=== Data supplied ===

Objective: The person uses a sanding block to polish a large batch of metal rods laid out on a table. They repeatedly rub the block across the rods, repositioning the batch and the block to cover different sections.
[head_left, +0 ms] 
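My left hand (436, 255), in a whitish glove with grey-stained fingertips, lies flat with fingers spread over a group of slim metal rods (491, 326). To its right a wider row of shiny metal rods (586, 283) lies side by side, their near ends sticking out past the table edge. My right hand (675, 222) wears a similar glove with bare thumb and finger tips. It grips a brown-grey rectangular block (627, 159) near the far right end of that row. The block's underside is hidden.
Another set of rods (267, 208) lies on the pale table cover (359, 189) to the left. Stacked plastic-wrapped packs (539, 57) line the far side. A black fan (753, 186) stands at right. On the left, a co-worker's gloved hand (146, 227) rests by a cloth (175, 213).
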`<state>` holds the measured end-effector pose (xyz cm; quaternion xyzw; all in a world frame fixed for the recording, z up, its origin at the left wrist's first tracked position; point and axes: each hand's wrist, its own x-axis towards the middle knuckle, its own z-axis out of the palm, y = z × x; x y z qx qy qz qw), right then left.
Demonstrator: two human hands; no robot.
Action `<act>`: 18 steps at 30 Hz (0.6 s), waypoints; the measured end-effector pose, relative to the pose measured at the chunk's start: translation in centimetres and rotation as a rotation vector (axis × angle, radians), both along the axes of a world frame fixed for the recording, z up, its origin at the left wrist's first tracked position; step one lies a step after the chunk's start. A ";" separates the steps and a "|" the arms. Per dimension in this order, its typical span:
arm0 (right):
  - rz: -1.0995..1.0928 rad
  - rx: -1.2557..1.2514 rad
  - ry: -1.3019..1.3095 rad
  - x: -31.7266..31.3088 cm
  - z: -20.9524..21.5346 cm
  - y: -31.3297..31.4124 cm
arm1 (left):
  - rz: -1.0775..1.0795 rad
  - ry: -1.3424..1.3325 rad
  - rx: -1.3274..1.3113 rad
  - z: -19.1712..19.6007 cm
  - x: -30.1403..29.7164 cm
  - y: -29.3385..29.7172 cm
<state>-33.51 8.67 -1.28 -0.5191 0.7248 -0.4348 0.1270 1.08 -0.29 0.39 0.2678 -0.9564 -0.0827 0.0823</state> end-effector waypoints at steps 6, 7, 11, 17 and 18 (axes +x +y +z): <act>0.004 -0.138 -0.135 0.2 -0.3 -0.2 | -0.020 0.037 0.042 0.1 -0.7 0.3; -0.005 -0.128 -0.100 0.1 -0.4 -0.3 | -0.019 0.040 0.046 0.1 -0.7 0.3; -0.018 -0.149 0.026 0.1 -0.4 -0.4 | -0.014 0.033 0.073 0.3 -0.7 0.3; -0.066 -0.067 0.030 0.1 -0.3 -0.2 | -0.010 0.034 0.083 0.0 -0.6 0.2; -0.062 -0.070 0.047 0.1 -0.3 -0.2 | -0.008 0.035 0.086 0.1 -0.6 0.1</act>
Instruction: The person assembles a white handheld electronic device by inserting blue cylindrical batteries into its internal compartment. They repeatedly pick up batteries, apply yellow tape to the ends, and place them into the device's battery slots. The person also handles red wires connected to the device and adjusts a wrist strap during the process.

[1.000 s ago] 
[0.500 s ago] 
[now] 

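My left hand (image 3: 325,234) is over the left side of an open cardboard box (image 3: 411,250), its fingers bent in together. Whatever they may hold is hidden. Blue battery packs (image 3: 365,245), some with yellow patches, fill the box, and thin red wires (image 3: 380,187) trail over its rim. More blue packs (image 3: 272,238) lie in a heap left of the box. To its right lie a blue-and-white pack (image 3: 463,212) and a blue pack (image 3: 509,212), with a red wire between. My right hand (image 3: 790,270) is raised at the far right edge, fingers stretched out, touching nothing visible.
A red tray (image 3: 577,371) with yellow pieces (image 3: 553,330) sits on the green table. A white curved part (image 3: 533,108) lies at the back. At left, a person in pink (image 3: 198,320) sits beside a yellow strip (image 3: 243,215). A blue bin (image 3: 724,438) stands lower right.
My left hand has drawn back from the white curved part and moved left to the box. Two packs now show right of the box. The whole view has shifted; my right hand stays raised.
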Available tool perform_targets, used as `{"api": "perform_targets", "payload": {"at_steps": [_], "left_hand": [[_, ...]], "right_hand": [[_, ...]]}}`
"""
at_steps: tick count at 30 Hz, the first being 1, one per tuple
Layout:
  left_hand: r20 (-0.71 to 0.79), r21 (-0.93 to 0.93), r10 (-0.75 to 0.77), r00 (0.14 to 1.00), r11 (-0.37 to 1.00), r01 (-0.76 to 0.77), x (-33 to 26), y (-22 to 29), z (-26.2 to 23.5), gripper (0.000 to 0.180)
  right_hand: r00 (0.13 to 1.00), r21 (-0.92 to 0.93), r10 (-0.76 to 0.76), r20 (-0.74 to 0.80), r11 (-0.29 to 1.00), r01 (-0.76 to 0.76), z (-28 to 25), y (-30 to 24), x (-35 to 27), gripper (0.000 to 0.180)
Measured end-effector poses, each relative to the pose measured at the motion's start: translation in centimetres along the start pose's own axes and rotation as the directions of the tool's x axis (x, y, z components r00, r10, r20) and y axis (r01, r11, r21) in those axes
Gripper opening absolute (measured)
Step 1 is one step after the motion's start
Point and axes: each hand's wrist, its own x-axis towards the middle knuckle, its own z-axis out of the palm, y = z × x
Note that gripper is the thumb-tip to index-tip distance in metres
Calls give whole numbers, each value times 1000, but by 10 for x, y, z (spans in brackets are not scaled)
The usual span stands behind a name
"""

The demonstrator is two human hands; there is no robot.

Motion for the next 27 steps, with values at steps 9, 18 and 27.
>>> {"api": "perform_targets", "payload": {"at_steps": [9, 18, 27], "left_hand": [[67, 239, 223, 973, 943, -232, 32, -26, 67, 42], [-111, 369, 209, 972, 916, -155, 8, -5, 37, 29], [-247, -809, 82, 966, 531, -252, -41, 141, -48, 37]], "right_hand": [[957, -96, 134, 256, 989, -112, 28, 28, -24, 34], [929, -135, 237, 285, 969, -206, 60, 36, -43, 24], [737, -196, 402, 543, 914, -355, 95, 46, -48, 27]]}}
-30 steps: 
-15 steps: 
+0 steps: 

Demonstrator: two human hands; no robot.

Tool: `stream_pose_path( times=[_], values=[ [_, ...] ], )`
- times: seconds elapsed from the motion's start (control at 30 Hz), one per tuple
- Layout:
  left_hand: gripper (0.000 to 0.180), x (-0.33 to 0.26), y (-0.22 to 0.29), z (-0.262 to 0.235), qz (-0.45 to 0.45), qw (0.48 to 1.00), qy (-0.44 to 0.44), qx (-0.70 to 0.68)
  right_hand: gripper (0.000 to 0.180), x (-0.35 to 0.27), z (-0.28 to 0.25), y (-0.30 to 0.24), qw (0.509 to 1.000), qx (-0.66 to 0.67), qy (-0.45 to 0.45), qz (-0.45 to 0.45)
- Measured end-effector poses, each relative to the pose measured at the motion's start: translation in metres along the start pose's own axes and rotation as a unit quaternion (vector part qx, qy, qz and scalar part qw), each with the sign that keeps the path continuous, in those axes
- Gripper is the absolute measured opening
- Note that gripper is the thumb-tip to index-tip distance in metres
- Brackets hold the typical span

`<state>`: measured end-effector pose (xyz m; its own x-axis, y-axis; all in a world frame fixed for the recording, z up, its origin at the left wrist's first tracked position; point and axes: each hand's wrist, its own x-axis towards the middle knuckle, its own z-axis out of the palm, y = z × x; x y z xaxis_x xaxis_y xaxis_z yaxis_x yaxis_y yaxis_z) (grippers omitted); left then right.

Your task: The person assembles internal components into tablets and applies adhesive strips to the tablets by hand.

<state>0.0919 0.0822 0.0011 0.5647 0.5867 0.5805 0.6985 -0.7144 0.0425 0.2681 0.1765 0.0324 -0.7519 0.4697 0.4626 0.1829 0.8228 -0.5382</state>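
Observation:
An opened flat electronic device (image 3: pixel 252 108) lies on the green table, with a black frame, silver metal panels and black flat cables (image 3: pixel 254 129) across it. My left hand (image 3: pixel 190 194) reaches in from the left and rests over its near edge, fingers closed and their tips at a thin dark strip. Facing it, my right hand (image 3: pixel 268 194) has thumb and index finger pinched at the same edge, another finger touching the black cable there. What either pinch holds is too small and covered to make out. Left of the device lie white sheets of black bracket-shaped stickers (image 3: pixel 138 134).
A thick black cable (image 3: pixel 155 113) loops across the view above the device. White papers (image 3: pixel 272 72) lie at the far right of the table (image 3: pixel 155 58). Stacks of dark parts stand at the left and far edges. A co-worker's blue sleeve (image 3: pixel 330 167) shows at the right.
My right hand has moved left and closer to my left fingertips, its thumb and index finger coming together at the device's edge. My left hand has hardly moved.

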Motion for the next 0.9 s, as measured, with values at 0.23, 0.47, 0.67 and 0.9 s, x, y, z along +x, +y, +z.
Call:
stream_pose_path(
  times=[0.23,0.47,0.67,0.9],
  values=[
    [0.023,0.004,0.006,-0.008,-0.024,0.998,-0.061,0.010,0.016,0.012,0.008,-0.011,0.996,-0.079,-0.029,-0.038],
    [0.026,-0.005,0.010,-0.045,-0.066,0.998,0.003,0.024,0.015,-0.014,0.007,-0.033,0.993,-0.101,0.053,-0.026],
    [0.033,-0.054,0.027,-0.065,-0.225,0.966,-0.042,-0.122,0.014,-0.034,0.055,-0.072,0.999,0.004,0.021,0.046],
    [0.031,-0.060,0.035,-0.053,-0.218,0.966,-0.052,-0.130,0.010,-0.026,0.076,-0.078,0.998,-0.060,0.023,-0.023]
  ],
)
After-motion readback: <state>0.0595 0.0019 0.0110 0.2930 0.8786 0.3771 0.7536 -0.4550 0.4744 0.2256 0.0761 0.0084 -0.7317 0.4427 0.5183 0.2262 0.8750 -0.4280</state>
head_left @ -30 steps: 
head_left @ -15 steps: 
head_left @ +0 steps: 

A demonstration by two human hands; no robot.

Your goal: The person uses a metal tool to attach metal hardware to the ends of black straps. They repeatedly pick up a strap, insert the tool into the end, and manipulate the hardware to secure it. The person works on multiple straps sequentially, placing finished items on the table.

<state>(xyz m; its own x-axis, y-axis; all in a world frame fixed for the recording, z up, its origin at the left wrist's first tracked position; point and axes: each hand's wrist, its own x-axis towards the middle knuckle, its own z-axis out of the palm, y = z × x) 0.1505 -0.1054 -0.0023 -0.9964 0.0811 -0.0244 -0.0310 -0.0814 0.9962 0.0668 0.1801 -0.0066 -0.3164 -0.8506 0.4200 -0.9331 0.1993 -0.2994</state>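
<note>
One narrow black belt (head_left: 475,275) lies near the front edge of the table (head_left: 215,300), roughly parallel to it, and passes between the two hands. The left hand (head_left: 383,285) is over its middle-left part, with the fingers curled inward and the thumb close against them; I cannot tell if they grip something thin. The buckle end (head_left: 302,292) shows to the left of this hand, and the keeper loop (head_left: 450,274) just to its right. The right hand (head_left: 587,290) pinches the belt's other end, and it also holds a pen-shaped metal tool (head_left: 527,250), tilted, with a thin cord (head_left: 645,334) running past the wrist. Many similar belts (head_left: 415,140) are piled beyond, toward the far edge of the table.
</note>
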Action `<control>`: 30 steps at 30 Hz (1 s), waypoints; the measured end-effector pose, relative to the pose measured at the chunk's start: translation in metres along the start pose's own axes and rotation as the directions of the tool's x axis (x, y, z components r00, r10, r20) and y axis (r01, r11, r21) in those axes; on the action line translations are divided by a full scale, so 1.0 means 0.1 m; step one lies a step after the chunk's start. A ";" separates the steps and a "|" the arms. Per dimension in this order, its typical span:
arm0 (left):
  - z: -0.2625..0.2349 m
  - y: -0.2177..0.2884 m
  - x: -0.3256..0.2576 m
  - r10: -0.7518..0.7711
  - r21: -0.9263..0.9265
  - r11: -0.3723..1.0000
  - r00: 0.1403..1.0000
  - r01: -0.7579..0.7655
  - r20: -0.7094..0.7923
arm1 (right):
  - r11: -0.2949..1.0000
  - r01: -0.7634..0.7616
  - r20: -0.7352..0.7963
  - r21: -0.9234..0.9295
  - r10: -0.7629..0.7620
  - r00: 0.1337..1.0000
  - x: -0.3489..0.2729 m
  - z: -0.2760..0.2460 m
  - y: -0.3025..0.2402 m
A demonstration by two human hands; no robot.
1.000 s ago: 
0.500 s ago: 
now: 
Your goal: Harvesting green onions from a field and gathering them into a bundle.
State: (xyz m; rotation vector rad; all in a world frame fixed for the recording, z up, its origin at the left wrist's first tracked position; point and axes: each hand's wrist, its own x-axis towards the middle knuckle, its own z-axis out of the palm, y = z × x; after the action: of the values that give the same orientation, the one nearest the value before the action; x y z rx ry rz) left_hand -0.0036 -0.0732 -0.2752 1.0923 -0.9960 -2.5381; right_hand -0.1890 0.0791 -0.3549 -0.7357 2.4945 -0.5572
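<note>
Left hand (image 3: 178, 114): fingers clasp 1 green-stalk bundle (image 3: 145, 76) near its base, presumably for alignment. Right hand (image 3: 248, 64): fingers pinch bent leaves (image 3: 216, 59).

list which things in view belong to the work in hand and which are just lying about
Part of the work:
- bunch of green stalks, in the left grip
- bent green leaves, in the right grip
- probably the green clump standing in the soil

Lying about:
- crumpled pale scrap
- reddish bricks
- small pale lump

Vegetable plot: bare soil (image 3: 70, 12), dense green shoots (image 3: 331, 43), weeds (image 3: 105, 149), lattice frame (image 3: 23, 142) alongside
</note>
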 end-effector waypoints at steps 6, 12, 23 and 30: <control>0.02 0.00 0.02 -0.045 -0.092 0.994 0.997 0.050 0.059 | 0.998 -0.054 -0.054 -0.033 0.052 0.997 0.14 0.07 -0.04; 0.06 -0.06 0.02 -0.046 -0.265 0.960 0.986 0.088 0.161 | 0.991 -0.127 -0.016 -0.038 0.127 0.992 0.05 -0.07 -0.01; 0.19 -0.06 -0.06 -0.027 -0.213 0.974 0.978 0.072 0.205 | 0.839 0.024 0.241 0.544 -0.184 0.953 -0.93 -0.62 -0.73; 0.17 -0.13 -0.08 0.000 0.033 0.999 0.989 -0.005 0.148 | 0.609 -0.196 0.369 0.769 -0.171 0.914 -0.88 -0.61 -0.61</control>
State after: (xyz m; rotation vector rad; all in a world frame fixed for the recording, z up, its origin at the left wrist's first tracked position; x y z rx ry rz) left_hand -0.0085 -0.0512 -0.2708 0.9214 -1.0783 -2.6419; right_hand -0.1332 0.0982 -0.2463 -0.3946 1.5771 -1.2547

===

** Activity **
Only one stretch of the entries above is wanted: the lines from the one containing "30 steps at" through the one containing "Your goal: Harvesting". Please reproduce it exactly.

** Solution to this problem **
Action `<control>`: 30 steps at 30 Hz (1 s), waypoints; the measured end-effector pose, relative to the pose measured at the chunk's start: translation in metres along the start pose's own axes and rotation as the directions of the tool's x axis (x, y, z components r00, r10, r20) and y axis (r01, r11, r21) in those axes; on the action line translations are divided by a full scale, so 1.0 means 0.1 m; step one lies a step after the chunk's start. A ";" separates the steps and a "|" the arms. Per dimension in this order, its typical span:
arm0 (left):
  - z: -0.2625..0.2349 m
  - y: -0.2177..0.2884 m
  - x: -0.3256..0.2576 m
  - r10: -0.7518..0.7711
  - r21: -0.9263..0.9265
  - r11: -0.3723..1.0000
  - r00: 0.1403..1.0000
  - r01: -0.7579..0.7655
  - r20: -0.7094..0.7923
arm1 (right):
  - r11: -0.2949..1.0000
  - r01: -0.7634..0.7616
  - r20: -0.7352..0.7963
  - r21: -0.9234..0.9295
  - r10: -0.7629..0.7620
  - r00: 0.1337..1.0000
  - x: -0.3489..0.2729 m
  - z: -0.2760..0.2460 m
  - y: -0.3025..0.2402 m
A demonstration by two human hands; no robot.
1.000 s ago: 
0.500 s ago: 
now: 
Your goal: Harvesting green onions from a field and gathering them into a bundle.

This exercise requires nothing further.